Public Domain, Wikimedia Commons
Public Domain, Wikimedia Commons

11 Defunct Restaurant Chains That Are Sorely Missed

Public Domain, Wikimedia Commons
Public Domain, Wikimedia Commons

Sometimes there’s nothing more frustrating than having a sudden food craving for something from a restaurant that’s been out of business for a decade. Unfortunately a particular signature hamburger or special recipe pizza sauce can leave a powerful mental imprint that long outlasts the lifespan of the product.

Some of the now-defunct chains listed below were regional, some have one or two lonely outlets still hanging in there, but their common bond is that they are nostalgic favorites for a lot of folks. How many of them bring back fond food memories for you?

1. LUM'S

The original Lum’s was a hot dog stand which opened in Miami Beach, Florida, in 1956. The chain eventually expanded into a family-style restaurant, but their signature menu item remained their steamed-in-beer hot dogs. Lum’s also purchased Oliver Gleichenhaus’s recipe for his famous Ollieburger for $1 million in 1971. Gleichenhaus spent 37 years perfecting his recipe for “the world’s best hamburger,” which included a very specific (and secret) mixture of herbs and spices. The Lum’s chain went belly-up in 1983, but there are still a few Ollie’s Trolley locations in operation—still serving up those spicy Ollieburgers and equally spicy fries.
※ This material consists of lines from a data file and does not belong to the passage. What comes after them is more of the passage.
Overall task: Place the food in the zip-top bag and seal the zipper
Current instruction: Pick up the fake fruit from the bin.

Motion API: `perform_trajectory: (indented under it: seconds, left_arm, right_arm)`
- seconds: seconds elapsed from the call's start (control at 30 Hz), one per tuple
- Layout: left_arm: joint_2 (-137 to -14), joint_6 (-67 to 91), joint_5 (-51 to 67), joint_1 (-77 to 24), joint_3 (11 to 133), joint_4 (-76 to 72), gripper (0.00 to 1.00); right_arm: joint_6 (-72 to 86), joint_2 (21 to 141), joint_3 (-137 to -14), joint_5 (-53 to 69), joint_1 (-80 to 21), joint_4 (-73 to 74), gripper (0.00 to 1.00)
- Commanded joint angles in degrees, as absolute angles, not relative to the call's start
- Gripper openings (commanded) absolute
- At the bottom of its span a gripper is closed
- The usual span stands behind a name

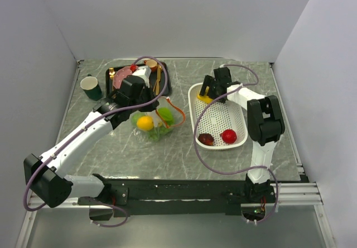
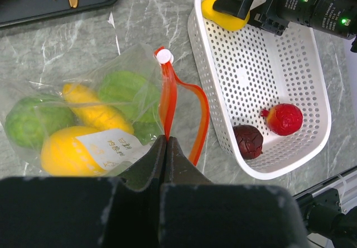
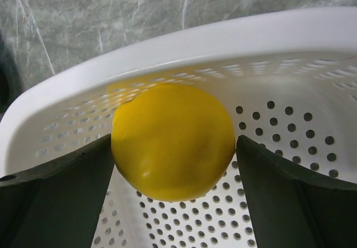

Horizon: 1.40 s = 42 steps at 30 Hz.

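Note:
The clear zip-top bag (image 2: 83, 119) lies on the marble table with a yellow lemon (image 2: 64, 150), corn (image 2: 92, 111) and green pieces (image 2: 28, 119) inside. Its orange-red zipper (image 2: 169, 100) stands apart at the mouth. My left gripper (image 2: 166, 139) is shut on one side of that strip. The white basket (image 2: 329, 114) holds a red fruit (image 2: 284, 118), a dark purple one (image 2: 247, 141) and another lemon (image 3: 173, 142) in its far corner. My right gripper (image 3: 174, 147) is open, one finger on each side of this lemon and close against it.
A black tray (image 1: 165, 85) with a pink plate and gold cutlery sits at the back, just behind the left gripper. A dark green cup (image 1: 91, 87) stands at the far left. Grey walls close in the table on three sides.

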<state>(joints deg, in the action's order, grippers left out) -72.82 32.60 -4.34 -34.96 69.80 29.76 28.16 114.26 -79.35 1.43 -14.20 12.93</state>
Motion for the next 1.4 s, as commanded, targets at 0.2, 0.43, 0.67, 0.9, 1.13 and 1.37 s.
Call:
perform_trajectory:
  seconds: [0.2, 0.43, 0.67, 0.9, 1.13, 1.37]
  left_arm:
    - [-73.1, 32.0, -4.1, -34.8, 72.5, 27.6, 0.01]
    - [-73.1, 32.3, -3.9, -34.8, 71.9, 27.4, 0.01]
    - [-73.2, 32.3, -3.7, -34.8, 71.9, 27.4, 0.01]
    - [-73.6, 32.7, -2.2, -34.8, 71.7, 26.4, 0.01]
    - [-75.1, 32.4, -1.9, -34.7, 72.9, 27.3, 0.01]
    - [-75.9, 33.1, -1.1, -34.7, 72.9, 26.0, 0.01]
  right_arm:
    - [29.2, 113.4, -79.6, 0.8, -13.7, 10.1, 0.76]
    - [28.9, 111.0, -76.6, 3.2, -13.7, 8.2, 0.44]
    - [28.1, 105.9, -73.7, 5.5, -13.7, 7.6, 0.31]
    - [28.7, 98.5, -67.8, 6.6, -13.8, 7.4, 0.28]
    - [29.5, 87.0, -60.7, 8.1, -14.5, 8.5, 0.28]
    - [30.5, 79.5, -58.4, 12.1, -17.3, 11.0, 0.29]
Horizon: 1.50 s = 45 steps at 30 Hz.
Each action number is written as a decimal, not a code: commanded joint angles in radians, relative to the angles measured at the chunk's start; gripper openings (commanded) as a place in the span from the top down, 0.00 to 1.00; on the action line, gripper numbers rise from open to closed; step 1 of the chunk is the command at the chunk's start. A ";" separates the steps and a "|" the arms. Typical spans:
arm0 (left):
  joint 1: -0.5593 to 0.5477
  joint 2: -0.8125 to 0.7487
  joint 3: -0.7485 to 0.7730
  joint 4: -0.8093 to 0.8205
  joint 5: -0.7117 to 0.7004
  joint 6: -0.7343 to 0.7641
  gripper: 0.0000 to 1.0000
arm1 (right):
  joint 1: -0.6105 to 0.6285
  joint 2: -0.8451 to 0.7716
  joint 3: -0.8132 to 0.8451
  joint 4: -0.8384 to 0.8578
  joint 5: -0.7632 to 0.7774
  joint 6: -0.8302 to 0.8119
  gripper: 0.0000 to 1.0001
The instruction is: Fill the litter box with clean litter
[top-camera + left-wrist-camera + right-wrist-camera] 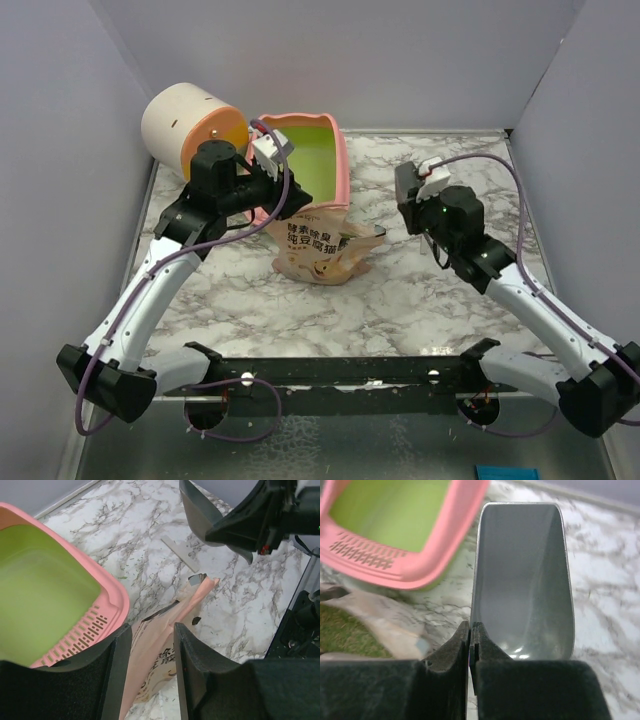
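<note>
The pink litter box [342, 165] with its lime-green inside stands at the back centre, its slotted ledge [82, 632] toward me; no granules show in it. A tan printed pouch [318, 252] lies in front of it. My left gripper [272, 205] holds the pouch's upper edge [160, 645] between its fingers [152, 627]. A greenish grainy patch [342, 635] in the pouch's mouth looks like the clean litter, but it is blurred. My right gripper [470, 625] is shut on the edge of an empty grey scoop [522, 575], held above the table right of the box [465, 525].
A cream-and-orange cylinder [185, 125] lies on its side against the box's left. A thin pale strip [180, 552] lies on the marble beyond the pouch. Grey walls close in the left, back and right. The right arm and scoop [197, 510] hang close over the pouch.
</note>
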 commanded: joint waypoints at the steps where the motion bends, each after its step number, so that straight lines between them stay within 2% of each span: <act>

Mountain Jack's was an upscale steakhouse with a unique take on the traditional salad bar: individual lazy Susans filled with salad makings were brought directly to your table. Their specialty was prime rib, which was slow-roasted to tender perfection and edged with a crunchy herb crust. Sadly, the chain’s California-based parent company, Paragon Steakhouse Restaurants, filed for bankruptcy in 2002, and by 2008 the majority of its Mountain Jack’s properties had been shuttered.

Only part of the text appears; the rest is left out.